Nupef participa de audiências públicas do TSE sobre eleições de 2026  e apresenta propostas para integridade informacional

O Instituto Nupef participou da audiência do dia 5 de fevereiro, representado por sua diretora de desenvolvimento institucional, Oona Castro
19 fevereiro, 2026

Entre os dias 3 e 5 de fevereiro de 2026, o Tribunal Superior Eleitoral (TSE) realizou audiências públicas para debater as minutas das resoluções que irão reger as eleições de 2026. O ciclo de escuta abordou temas como propaganda eleitoral, ilícitos eleitorais, representações, reclamações e medidas de enfrentamento à desinformação. As contribuições puderam ser enviadas entre 19 e 30 de janeiro pela plataforma oficial do Tribunal.

O Instituto Nupef participou da audiência do dia 5 de fevereiro, representado por sua diretora de desenvolvimento institucional, Oona Castro, e também encaminhou contribuições formais por meio da consulta pública. As propostas foram construídas em diálogo com organizações da sociedade civil que integram a Coalizão Direitos na Rede (CDR), em um esforço coletivo de qualificação técnica do debate regulatório.

Nupef participou da consulta pública do Tribunal Superior Eleitoral sobre as instruções que vão orientar as eleições de 2026

Para o Nupef, decisões técnicas no âmbito eleitoral têm impacto direto sobre a liberdade de expressão, a paridade entre candidaturas, a transparência do financiamento e o acesso a informações oficiais — elementos centrais para a integridade do processo democrático. Por isso, nas propostas apresentadas, o Instituto sugeriu ajustes no tratamento da propaganda eleitoral antecipada, defendendo a distinção entre críticas espontâneas feitas por pessoas físicas e conteúdos impulsionados mediante pagamento. Também foram apresentadas propostas relacionadas ao uso de inteligência artificial generativa, com o objetivo de evitar assimetrias entre candidaturas e garantir transparência no ambiente digital.

Em relação à moderação e remoção de perfis em redes sociais, o Nupef propôs que decisões sejam orientadas pela análise de condutas ilícitas, com critérios proporcionais e atenção especial a perfis comprovadamente falsos ou automatizados. A intenção é evitar remoções indiscriminadas que possam atingir iniciativas legítimas de interesse público. No eixo de ilícitos eleitorais, o Instituto defendeu a manutenção de informações oficiais nos canais digitais de órgãos públicos durante o período eleitoral, vedando a retirada ou manipulação de conteúdos que impeçam a checagem de dados e o controle social. As propostas completas podem ser acessadas aqui.

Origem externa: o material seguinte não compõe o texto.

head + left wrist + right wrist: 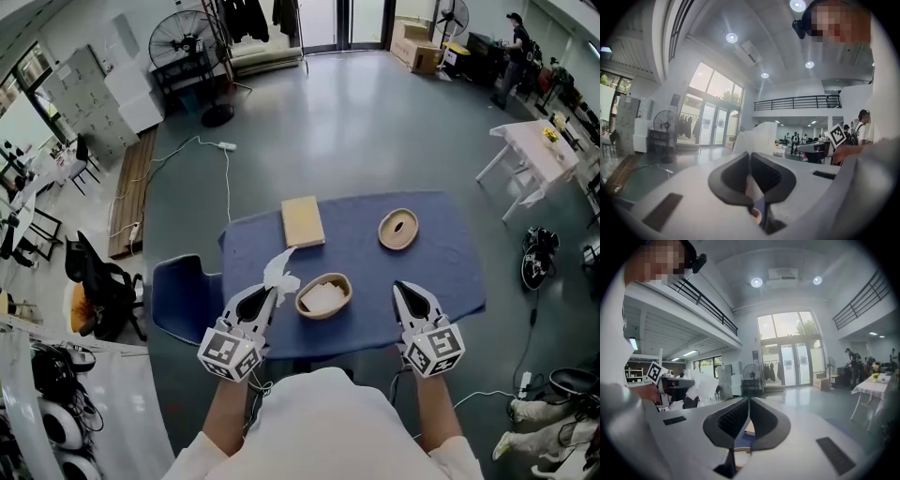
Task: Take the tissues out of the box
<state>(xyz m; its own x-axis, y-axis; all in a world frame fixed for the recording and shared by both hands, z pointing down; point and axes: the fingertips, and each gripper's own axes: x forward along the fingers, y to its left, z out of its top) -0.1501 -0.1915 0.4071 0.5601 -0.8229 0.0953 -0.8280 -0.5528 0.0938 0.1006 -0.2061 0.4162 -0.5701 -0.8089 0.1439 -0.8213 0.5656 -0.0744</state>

Desde 2024, o Nupef vem contribuindo nas consultas públicas do TSE com recomendações voltadas à preservação de informações de interesse público nos três meses que antecedem as eleições, período em que há restrições à publicidade institucional. A organização defende que eventuais ajustes sejam feitos sem apagamento de páginas, em conformidade com a Lei de Acesso à Informação e os princípios da publicidade e do interesse público.

Essa agenda se articula com o projeto Graúna, iniciativa do Nupef voltada ao arquivamento e espelhamento de sites e conteúdos digitais de interesse público, especialmente em contextos de risco de apagamento ou instabilidade. O projeto mapeia temas sensíveis para preservação e alerta para o uso indevido da LGPD como justificativa para restringir o acesso a informações públicas.

A participação do Nupef nas audiências públicas do TSE reafirma o compromisso da organização com um processo eleitoral orientado por direitos humanos, transparência e igualdade de participação democrática. Em um cenário marcado pela centralidade das plataformas digitais e dos sistemas automatizados no debate público, o Instituto seguirá contribuindo para o fortalecimento da integridade informacional e da igualdade na disputa eleitoral.